Author : MD TAREQ HASSAN | Updated : 2021/04/06
Topic
- Topic is a particular stream of data
- Similar to a table in a database (without all the constraints)
- You can have as many topics as you want
- A topic is defined by it’s name
- Topic can be think of “a anmed container for similar events” or “append only / ordered log of events”
- If you wish to send a message you send it to a specific topic and if you wish to read a message you read it from a specific topic
- A consumer pulls messages off of a Kafka topic while producers push messages into a Kafka topic
- I n Kafka, the word topic refers to a category/feed name or a common name used to store and publish a particular stream of data
- All Kafka records are organized into topics
- Data in Kafka is stored in topics
- Producer applications write data to topics and consumer applications read from topics
Partition
- A kafka topic is split in partitions
- Partitions are separated in an order, starting from zero
- While creating a topic, we need to specify the number of partitions(the number is arbitrary and can be changed later)

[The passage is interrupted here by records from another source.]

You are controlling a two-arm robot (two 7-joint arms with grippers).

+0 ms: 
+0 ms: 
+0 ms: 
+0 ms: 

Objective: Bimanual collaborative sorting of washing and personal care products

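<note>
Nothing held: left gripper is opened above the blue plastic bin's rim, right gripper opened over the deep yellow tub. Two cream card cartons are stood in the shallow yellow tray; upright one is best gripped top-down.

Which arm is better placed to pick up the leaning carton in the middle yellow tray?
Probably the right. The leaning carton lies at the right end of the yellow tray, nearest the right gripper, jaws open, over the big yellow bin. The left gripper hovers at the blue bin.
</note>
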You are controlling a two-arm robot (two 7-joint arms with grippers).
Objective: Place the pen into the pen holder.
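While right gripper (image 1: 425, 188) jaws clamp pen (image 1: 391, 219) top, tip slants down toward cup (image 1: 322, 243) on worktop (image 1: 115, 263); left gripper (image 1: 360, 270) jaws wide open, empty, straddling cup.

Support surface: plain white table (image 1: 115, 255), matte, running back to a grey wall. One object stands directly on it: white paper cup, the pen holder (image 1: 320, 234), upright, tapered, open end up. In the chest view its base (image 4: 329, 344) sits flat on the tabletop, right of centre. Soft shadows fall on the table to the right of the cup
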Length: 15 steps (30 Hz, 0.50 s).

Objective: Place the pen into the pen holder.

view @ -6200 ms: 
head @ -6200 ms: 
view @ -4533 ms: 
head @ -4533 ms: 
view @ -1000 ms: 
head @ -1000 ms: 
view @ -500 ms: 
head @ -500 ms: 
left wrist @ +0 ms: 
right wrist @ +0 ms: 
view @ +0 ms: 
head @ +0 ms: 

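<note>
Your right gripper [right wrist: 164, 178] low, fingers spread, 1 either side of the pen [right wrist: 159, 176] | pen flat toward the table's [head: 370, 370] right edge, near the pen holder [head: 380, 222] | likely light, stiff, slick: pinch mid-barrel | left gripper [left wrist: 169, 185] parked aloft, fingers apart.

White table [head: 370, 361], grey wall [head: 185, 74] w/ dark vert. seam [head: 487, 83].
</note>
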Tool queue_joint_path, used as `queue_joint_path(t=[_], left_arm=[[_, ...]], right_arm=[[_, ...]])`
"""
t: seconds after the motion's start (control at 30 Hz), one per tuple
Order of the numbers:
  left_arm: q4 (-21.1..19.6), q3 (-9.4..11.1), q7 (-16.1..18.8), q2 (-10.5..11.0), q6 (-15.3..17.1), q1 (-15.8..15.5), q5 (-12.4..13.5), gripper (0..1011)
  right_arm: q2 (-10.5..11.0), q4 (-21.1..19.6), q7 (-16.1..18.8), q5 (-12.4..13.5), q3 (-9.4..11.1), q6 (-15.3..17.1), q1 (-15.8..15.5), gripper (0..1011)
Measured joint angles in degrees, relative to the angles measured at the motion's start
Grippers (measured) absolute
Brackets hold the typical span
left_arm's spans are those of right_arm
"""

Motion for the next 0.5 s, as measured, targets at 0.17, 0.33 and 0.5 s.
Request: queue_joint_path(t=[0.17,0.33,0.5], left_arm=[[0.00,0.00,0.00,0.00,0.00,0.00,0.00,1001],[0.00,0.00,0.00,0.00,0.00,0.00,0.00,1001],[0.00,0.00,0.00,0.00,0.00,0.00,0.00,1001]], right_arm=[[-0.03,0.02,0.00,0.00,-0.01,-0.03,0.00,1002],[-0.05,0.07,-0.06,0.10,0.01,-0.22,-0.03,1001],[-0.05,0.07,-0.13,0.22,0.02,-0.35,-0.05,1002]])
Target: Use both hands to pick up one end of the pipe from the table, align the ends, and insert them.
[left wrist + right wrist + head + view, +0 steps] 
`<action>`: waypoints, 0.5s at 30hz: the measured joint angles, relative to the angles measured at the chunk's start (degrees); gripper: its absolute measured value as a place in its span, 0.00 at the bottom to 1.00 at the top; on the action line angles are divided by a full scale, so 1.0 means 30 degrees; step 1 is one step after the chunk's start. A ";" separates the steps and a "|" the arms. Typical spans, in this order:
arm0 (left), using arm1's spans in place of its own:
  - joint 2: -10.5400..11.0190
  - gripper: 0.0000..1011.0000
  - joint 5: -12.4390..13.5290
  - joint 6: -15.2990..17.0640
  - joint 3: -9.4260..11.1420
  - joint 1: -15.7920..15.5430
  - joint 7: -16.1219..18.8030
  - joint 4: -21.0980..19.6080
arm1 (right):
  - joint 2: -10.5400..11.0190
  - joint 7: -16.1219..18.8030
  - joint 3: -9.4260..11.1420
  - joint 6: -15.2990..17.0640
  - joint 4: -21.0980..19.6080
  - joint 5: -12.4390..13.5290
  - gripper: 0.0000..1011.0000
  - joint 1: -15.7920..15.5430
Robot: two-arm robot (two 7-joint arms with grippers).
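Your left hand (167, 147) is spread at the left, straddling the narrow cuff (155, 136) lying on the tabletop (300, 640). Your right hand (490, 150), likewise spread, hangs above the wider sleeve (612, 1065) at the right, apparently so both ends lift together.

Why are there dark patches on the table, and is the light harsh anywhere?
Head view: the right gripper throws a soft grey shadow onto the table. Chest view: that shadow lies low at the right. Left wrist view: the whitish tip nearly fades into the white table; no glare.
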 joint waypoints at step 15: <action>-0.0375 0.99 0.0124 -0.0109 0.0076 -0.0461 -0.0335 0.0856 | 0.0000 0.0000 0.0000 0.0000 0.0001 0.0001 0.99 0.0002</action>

- Data content gets stored in the partitions within the topic
- The data once written to a partition can never be changed. It is immutable
- The data is kept in a partition for a limited time only (retaintion period can be set)
- Data is assigned randomly to a partition unless a key is provided
Each topic is divided into partions (i.e. 3 partitions) and then each partion will be replicated
- Topic: T0 (T-zero)
- Partitions:
- T0_P0
- T0_P1
- T0_P2
- Replication Factor: 3
- Replicas
- T0_P0_R0
- T0_P0_R1
- T0_P0_R2
Partitions allow you to parallelize a topic by splitting the data in a particular topic across multiple brokers — each partition can be placed on a separate machine to allow for multiple consumers to read from a topic in parallel. Consumers can also be parallelized so that multiple consumers can read from multiple partitions in a topic allowing for very high message processing throughput.
Offset
- Each message gets stored into partitions with an incremental id known as its Offset value
- Each message within a partition has an identifier called its offset
- Offset starts with zero
- The offsets for a partition are infinite
- The order of the offset value is guaranteed within the partition only and not across the partition
- The ordering of messages in a partition is an immutable sequence
- The offset value always remains in an incremental state, it never goes back to an empty space
- data in offset:
- Does not have any relation with the data in offset in different partition
- Inter-related with data in offset in the same partition
Another way to view a partition is as a log. A data source writes messages to the log and one or more consumers reads from the log at the point in time they choose.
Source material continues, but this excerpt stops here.